As predicted, there’s a fair bit of kvelling over the fact that payrolls last month finally recovered the almost nine million jobs lost in the GR (great recession). The figure below, by my CBPP colleague Chad Stone, shows the comeback, but more important from the perspective of this post, the pronounced difference in length it took to get the jobs back (see EPI’s Heidi Shierholz as to why just getting back to zero ain’t the goal).
Why so long? I’ll tick off all the reasons I can think of, in rough hierarchical order (again, as I see them—I don’t have any metrics here), and I suggest readers add any I’ve left out to comments.
–When you’re down so far, it takes longer to come up: The picture clearly shows the role of the depth of the hole in the job market in the GR relative to milder downturns. In fact, eyeballing slopes, you can see that the rate of job growth in this recovery is about the same as the last one. When you’re filling holes at the same rate, it will take longer to fill a deeper hole.
–Policy mistakes: See Krugman, but the aggressive turn to austerity (budget cuts in the face of weak demand), the failure to recognize unique inflation dynamics at the “zero-lower-bound” (including the need for negative real interest rates), and most importantly the refusal to continuing plying fiscal stimulus, are perhaps the best answers to the question of this post.
And depth of the hole is no excuse. If anything, that was a reason to do more. You wanted your policy makers to look at the figure below when jobs were at their trough in early 2010 and conclude: “we’re going to need to significantly beat the slope of the last recovery or else we risk not breaking new ground until…um…as late as May of 2014!” And I can assure that some of your policy makers, or at least their economists, were saying something much like that at the time.
In this regard, political dysfunction is an important part of the answer to “why so long…”
–Unique factors regarding the housing bubble, the wealth effect, balance sheets, etc: One meme here is that busts that result from the collapse of finance are always more protracted than those that result from a supply shock, be that shock exogenous—a disruption in the supply of a key input like oil—or endogenous—the Fed slams on the monetary brakes to prevent overheating.
Meh…I don’t doubt for a second that the loss of trillions in wealth from the bursting of the housing bubble was a factor in the depth of the downturn.

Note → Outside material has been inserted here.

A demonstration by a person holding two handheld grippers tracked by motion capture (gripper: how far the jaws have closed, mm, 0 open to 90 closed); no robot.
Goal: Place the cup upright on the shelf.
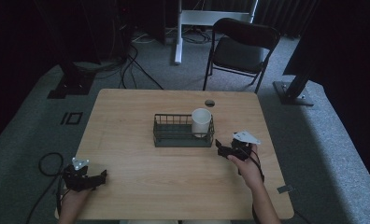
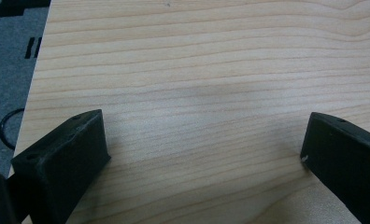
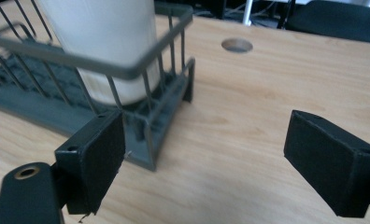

We’re a 70% consumer-spending economy and that’s a huge downshift in the wealth effect. Nor do I doubt that debt bubbles are more pernicious and long-lasting than mark-to-market equity bubbles. Banks can’t play extend-and-pretend in the latter case, for example, and deleveraging, risk aversion, the “Minsky moment” (flip from under-pricing to over-pricing risk)—they’re all real factors that made the GR tougher to grow out of than many of its predecessors.
But—and this is my biggest punchline of the downturn, my “what-did-you-learn-Dorothy?” insight—every freakin’ one of these problems was known and was movable by better policy. Mostly temporary fiscal stimulus to offset the demand contraction of the negative wealth effect, but also debt reduction (cramdowns, principle reduction) to clear out that channel as well.
–Trade deficits: The fact that we went into the downturn with large negative trade imbalances meant we went in with a major drag on domestic labor demand, well before the collapse (trade deficit/GDP in ’06 and ’07: -5.5% and -4.9%, historically very big numbers). That means we jumped into a deep hole with a heavy anvil around our neck.
–Inequality: The expansion began in the second half of 2009, but the fact that what growth we’ve generated has gone mostly to the top has likely played a role, again through the consumer spending channel.
–Hysteresis: Or as I like to mellifluously describe it, “once you bend the trend, it’s hard to mend.” See here for details, but once all the factors above were working to slow growth, cyclical problems from the recession became structural ones in the recovery. This is most clearly seen in our depressed labor force participation rate, but the fact of large and persistent gaps in output, jobs, and wage growth this late in the expansion are equally visible forms of proof.
–Global interconnectedness: The fact that so many other economies weakened along similar time frames to our own also made it tougher to more quickly recover. There was a period in there somewhere when practically every advanced economy was talking about export-led growth, the arithmetic of which doesn’t quite work (somebody’s got to import).
I’m sure there’s more but I’ve got other stuff to do. I’ll add other entries as they bubble up. And sure, it’s fun to make lists, but the point is to learn from our mistakes. Or, at least that would be the point if we were capable of doing so.